*** Opening Records to use ***

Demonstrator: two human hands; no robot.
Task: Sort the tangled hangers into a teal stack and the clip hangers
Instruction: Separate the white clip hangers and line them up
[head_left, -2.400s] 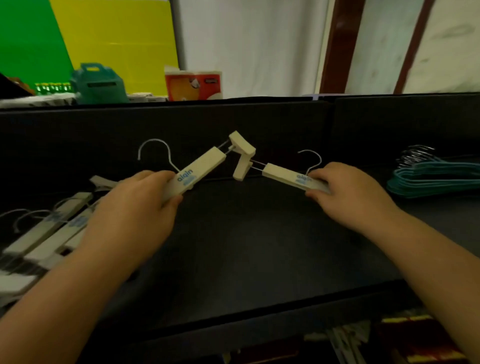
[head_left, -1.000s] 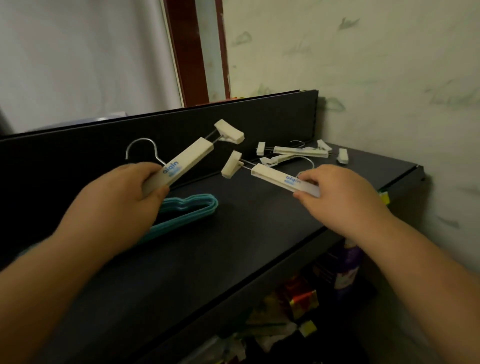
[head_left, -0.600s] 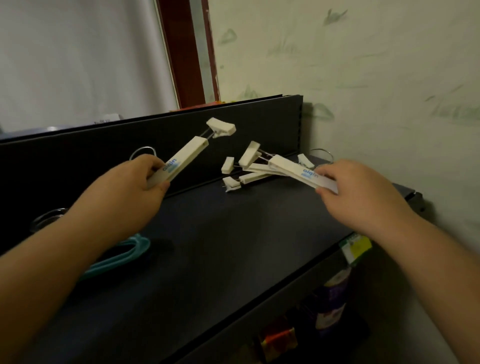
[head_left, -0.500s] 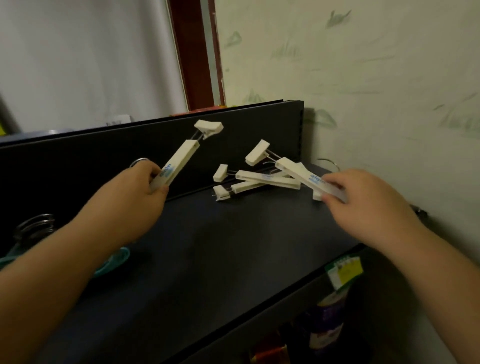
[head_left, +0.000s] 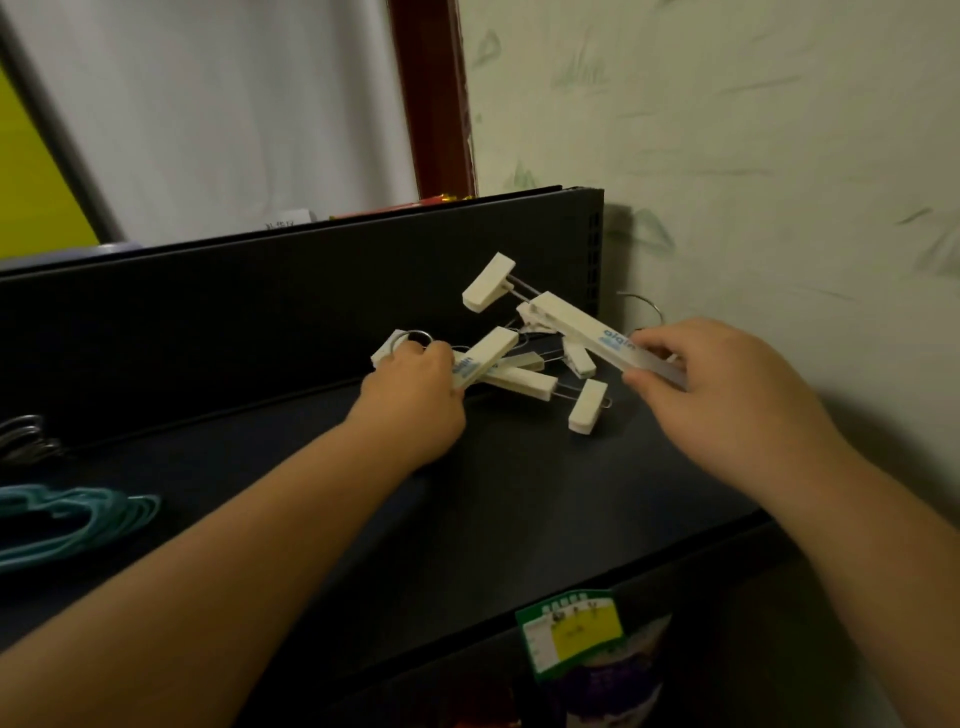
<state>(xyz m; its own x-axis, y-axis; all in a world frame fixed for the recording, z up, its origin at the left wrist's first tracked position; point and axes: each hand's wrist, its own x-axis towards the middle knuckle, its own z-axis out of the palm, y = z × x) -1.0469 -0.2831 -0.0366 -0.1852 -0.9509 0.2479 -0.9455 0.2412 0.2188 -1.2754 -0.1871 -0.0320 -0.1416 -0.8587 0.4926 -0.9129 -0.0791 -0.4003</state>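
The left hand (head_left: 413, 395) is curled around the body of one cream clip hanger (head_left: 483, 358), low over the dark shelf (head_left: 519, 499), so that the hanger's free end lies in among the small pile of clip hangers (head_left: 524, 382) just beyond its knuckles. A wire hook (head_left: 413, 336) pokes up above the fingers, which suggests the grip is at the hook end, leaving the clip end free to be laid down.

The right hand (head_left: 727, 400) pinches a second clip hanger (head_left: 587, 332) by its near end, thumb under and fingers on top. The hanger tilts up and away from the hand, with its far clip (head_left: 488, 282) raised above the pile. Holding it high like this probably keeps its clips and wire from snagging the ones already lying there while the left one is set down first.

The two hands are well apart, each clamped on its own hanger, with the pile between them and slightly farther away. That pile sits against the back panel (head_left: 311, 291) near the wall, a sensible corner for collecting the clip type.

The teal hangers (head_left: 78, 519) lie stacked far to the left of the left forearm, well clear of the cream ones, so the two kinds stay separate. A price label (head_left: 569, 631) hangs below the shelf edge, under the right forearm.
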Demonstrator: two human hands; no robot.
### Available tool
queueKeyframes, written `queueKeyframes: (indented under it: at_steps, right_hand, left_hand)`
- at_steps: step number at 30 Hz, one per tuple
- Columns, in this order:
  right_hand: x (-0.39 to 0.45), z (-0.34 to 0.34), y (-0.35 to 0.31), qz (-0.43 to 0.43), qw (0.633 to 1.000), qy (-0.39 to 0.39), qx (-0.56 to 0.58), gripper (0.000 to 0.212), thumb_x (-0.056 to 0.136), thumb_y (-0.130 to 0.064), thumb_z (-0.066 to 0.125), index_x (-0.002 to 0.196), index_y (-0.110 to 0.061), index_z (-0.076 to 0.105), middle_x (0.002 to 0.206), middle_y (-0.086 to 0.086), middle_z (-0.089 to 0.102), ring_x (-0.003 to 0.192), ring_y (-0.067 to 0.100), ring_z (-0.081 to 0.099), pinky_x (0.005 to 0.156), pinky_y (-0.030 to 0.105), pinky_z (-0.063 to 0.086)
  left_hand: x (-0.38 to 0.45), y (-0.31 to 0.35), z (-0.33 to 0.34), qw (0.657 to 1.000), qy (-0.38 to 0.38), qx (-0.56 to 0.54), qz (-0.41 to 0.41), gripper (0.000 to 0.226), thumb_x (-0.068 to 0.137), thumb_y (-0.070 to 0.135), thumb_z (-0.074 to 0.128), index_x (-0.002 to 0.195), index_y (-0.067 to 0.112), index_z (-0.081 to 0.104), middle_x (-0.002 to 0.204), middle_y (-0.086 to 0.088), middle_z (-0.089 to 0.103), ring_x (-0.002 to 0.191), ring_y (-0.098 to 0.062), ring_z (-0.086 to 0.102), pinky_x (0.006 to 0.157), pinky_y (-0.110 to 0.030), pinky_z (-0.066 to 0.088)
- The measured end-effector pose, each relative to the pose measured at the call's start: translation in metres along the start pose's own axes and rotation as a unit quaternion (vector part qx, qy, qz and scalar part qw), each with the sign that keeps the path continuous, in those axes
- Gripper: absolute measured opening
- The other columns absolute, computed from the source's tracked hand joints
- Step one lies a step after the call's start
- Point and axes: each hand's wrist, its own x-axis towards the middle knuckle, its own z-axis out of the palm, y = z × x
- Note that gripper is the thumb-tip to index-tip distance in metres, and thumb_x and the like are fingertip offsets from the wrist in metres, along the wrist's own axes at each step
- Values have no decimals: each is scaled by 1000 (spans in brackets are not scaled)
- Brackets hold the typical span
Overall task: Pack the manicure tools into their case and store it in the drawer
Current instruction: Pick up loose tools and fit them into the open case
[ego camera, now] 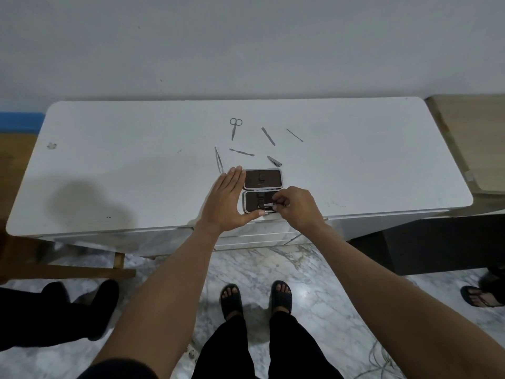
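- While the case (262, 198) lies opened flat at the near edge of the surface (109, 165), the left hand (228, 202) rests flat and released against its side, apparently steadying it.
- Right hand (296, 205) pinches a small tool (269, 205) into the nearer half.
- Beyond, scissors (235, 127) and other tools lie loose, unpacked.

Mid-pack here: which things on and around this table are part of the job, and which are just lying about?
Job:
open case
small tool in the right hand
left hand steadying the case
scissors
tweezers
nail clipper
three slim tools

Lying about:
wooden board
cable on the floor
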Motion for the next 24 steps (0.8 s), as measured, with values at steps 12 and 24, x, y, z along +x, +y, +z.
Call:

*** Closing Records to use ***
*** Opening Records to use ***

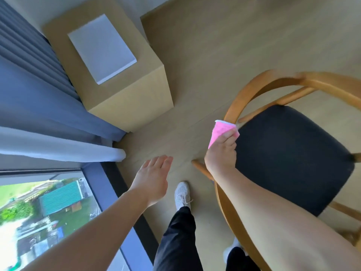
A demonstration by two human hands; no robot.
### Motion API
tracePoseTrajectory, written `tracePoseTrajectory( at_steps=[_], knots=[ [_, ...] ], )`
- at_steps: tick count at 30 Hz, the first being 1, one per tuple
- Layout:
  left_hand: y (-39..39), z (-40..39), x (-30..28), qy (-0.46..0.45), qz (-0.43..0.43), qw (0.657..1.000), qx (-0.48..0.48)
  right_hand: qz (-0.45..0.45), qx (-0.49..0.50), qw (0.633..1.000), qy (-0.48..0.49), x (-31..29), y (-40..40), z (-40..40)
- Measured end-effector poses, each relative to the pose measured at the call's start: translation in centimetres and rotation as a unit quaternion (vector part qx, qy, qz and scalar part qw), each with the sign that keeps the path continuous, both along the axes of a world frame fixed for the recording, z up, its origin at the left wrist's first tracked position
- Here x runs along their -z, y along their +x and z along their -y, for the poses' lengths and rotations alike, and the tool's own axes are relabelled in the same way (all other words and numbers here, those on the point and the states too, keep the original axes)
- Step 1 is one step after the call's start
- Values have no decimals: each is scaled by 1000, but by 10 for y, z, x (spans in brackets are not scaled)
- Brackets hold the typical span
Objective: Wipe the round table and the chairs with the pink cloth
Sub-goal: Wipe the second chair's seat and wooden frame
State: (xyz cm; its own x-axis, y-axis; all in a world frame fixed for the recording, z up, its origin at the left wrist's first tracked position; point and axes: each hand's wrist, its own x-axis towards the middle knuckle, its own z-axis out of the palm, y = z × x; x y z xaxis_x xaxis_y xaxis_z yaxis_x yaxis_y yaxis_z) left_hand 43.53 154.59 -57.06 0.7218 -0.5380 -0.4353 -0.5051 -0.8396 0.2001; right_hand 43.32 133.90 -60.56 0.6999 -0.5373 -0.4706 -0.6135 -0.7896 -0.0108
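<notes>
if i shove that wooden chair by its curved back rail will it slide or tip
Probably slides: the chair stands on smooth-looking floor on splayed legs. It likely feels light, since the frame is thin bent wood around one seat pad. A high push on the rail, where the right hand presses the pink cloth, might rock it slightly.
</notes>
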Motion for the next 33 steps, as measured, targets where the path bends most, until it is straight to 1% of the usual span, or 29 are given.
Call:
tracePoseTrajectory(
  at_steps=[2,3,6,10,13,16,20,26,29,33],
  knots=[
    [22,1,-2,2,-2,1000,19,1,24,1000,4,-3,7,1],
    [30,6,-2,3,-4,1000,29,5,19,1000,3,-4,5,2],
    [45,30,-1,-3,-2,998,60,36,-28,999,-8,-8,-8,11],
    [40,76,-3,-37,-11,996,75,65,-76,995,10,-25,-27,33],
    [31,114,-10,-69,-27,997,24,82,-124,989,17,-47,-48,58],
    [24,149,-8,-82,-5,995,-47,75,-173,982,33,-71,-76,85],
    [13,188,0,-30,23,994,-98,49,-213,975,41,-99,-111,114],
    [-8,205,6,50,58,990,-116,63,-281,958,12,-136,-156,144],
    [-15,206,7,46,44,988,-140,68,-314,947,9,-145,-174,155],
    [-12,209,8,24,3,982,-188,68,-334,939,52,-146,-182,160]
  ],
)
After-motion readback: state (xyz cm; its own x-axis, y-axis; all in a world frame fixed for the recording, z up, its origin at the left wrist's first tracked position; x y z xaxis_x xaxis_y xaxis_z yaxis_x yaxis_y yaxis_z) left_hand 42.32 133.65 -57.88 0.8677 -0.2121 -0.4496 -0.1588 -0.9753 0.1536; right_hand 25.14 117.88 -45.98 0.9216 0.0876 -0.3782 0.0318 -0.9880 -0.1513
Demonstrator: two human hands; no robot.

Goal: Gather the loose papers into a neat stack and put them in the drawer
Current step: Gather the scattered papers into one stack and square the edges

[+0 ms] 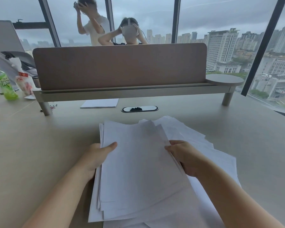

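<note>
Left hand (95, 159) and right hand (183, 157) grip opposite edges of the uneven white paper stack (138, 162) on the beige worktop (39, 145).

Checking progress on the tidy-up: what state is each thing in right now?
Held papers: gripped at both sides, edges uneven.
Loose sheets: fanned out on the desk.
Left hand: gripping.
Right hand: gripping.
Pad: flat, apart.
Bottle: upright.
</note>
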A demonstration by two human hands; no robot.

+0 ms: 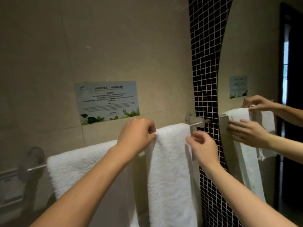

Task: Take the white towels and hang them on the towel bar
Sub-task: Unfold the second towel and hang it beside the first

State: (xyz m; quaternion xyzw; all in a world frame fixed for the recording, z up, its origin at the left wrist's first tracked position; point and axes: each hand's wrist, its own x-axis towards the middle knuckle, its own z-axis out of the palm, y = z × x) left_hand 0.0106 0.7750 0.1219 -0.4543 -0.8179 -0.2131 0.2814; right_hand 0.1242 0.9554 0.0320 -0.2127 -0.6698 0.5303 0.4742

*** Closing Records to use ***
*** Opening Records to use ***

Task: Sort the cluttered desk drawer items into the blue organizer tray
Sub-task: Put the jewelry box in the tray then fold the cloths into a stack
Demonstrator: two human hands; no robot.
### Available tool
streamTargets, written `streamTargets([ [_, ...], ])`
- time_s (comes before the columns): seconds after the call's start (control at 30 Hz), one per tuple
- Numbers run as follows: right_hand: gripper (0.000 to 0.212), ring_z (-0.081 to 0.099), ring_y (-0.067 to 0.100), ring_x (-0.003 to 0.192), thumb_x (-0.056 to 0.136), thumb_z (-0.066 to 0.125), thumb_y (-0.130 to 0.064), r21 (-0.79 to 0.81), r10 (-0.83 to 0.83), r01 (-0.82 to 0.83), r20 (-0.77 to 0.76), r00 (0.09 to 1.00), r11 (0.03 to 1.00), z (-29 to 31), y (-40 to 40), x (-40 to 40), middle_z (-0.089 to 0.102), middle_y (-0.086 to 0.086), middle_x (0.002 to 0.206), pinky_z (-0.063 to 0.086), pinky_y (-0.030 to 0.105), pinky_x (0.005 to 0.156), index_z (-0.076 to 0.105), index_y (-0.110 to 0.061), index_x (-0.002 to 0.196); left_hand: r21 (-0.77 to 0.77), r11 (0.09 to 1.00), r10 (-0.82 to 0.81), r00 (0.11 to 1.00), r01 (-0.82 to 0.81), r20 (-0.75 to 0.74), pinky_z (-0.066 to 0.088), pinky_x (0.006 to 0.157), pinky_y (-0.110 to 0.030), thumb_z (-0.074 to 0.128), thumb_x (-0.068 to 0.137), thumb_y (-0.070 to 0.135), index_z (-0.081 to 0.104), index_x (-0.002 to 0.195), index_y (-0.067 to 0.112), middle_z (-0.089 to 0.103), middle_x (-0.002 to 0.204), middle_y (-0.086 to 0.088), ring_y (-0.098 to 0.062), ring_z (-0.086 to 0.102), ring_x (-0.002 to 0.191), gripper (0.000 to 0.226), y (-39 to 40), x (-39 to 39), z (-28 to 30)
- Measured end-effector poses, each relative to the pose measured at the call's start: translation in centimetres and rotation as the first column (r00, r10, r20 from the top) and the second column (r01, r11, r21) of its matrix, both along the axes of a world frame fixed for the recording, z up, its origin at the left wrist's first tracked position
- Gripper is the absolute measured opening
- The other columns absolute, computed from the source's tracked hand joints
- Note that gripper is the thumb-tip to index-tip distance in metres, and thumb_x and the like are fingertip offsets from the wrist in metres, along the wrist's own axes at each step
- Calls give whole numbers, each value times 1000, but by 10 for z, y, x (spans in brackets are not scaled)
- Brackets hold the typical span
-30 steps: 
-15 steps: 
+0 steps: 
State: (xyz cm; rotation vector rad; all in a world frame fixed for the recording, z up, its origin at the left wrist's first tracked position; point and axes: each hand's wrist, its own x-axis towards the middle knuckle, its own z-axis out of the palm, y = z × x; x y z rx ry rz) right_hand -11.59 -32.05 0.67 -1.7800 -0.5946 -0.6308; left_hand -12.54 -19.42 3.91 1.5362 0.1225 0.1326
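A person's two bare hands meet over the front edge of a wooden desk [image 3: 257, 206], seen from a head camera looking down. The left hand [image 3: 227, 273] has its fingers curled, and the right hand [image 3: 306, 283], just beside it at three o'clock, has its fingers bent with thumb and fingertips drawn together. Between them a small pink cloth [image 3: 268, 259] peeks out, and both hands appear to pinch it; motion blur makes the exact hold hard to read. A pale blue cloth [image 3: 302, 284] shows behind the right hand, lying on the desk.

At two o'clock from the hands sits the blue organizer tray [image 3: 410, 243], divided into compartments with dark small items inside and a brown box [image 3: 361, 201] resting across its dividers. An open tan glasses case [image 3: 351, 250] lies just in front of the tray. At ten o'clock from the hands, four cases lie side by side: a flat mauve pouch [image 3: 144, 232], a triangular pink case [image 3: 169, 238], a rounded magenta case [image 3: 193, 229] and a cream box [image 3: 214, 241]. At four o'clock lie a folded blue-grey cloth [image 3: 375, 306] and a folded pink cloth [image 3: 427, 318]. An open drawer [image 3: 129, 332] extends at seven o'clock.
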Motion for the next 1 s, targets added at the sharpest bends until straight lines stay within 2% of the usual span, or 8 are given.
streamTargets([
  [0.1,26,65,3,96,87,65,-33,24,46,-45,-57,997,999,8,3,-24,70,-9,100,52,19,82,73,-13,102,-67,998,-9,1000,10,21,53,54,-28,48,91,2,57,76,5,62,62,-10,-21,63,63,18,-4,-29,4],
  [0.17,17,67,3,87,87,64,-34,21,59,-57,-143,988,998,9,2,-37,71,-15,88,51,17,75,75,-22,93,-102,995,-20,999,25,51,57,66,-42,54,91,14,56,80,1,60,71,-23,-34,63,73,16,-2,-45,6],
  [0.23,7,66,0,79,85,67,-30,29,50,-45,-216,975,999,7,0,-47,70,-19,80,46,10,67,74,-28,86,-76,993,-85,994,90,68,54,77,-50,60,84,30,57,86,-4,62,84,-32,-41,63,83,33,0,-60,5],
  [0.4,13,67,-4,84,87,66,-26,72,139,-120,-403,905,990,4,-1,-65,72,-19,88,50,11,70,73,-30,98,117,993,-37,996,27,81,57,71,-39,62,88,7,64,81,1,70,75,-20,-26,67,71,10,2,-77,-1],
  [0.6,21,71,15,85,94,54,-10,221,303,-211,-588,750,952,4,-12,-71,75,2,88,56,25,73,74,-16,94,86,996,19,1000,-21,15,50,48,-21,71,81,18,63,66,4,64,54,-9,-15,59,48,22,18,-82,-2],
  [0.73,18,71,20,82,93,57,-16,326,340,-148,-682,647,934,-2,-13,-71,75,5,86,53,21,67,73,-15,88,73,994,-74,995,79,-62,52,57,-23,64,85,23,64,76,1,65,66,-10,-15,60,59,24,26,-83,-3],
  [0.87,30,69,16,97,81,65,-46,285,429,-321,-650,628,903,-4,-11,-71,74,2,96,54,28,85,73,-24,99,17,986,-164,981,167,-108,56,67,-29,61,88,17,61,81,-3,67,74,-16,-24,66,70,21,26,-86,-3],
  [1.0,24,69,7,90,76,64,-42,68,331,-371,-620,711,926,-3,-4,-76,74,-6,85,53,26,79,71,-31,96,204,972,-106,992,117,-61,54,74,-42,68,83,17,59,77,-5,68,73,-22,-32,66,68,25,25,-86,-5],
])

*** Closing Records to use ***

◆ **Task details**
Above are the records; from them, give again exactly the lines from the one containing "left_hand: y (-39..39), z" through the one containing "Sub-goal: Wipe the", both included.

◆ **Task solution**
  left_hand: y (-39..39), z (-40..39), x (-30..28), qy (-0.46..0.45), qz (-0.43..0.43), qw (0.657..1.000), qx (-0.48..0.48)
  right_hand: qz (-0.45..0.45), qx (-0.49..0.50), qw (0.633..1.000), qy (-0.48..0.49), x (-31..29), y (-40..40), z (-40..40)
- Measured end-effector poses, each relative to the pose measured at the call's start: translation in centimetres and rotation as a unit quaternion (vector part qx, qy, qz and scalar part qw), each with the sign that keeps the path continuous, both along the axes of a world frame fixed for the recording, z up, its origin at the left wrist's first tracked position
- Here x runs along their -z, y along their +x and z along their -y, for the poses' lengths and rotations alike, and the tool's own axes are relabelled in the same way (all other words and numbers here, those on the point and the states too, keep the original axes)
- Step 1 is one step after the call's start
- Values have no decimals: each is scaled by 1000, but by 10 for y, z, x (spans in brackets are not scaled)
- Brackets hold the typical span
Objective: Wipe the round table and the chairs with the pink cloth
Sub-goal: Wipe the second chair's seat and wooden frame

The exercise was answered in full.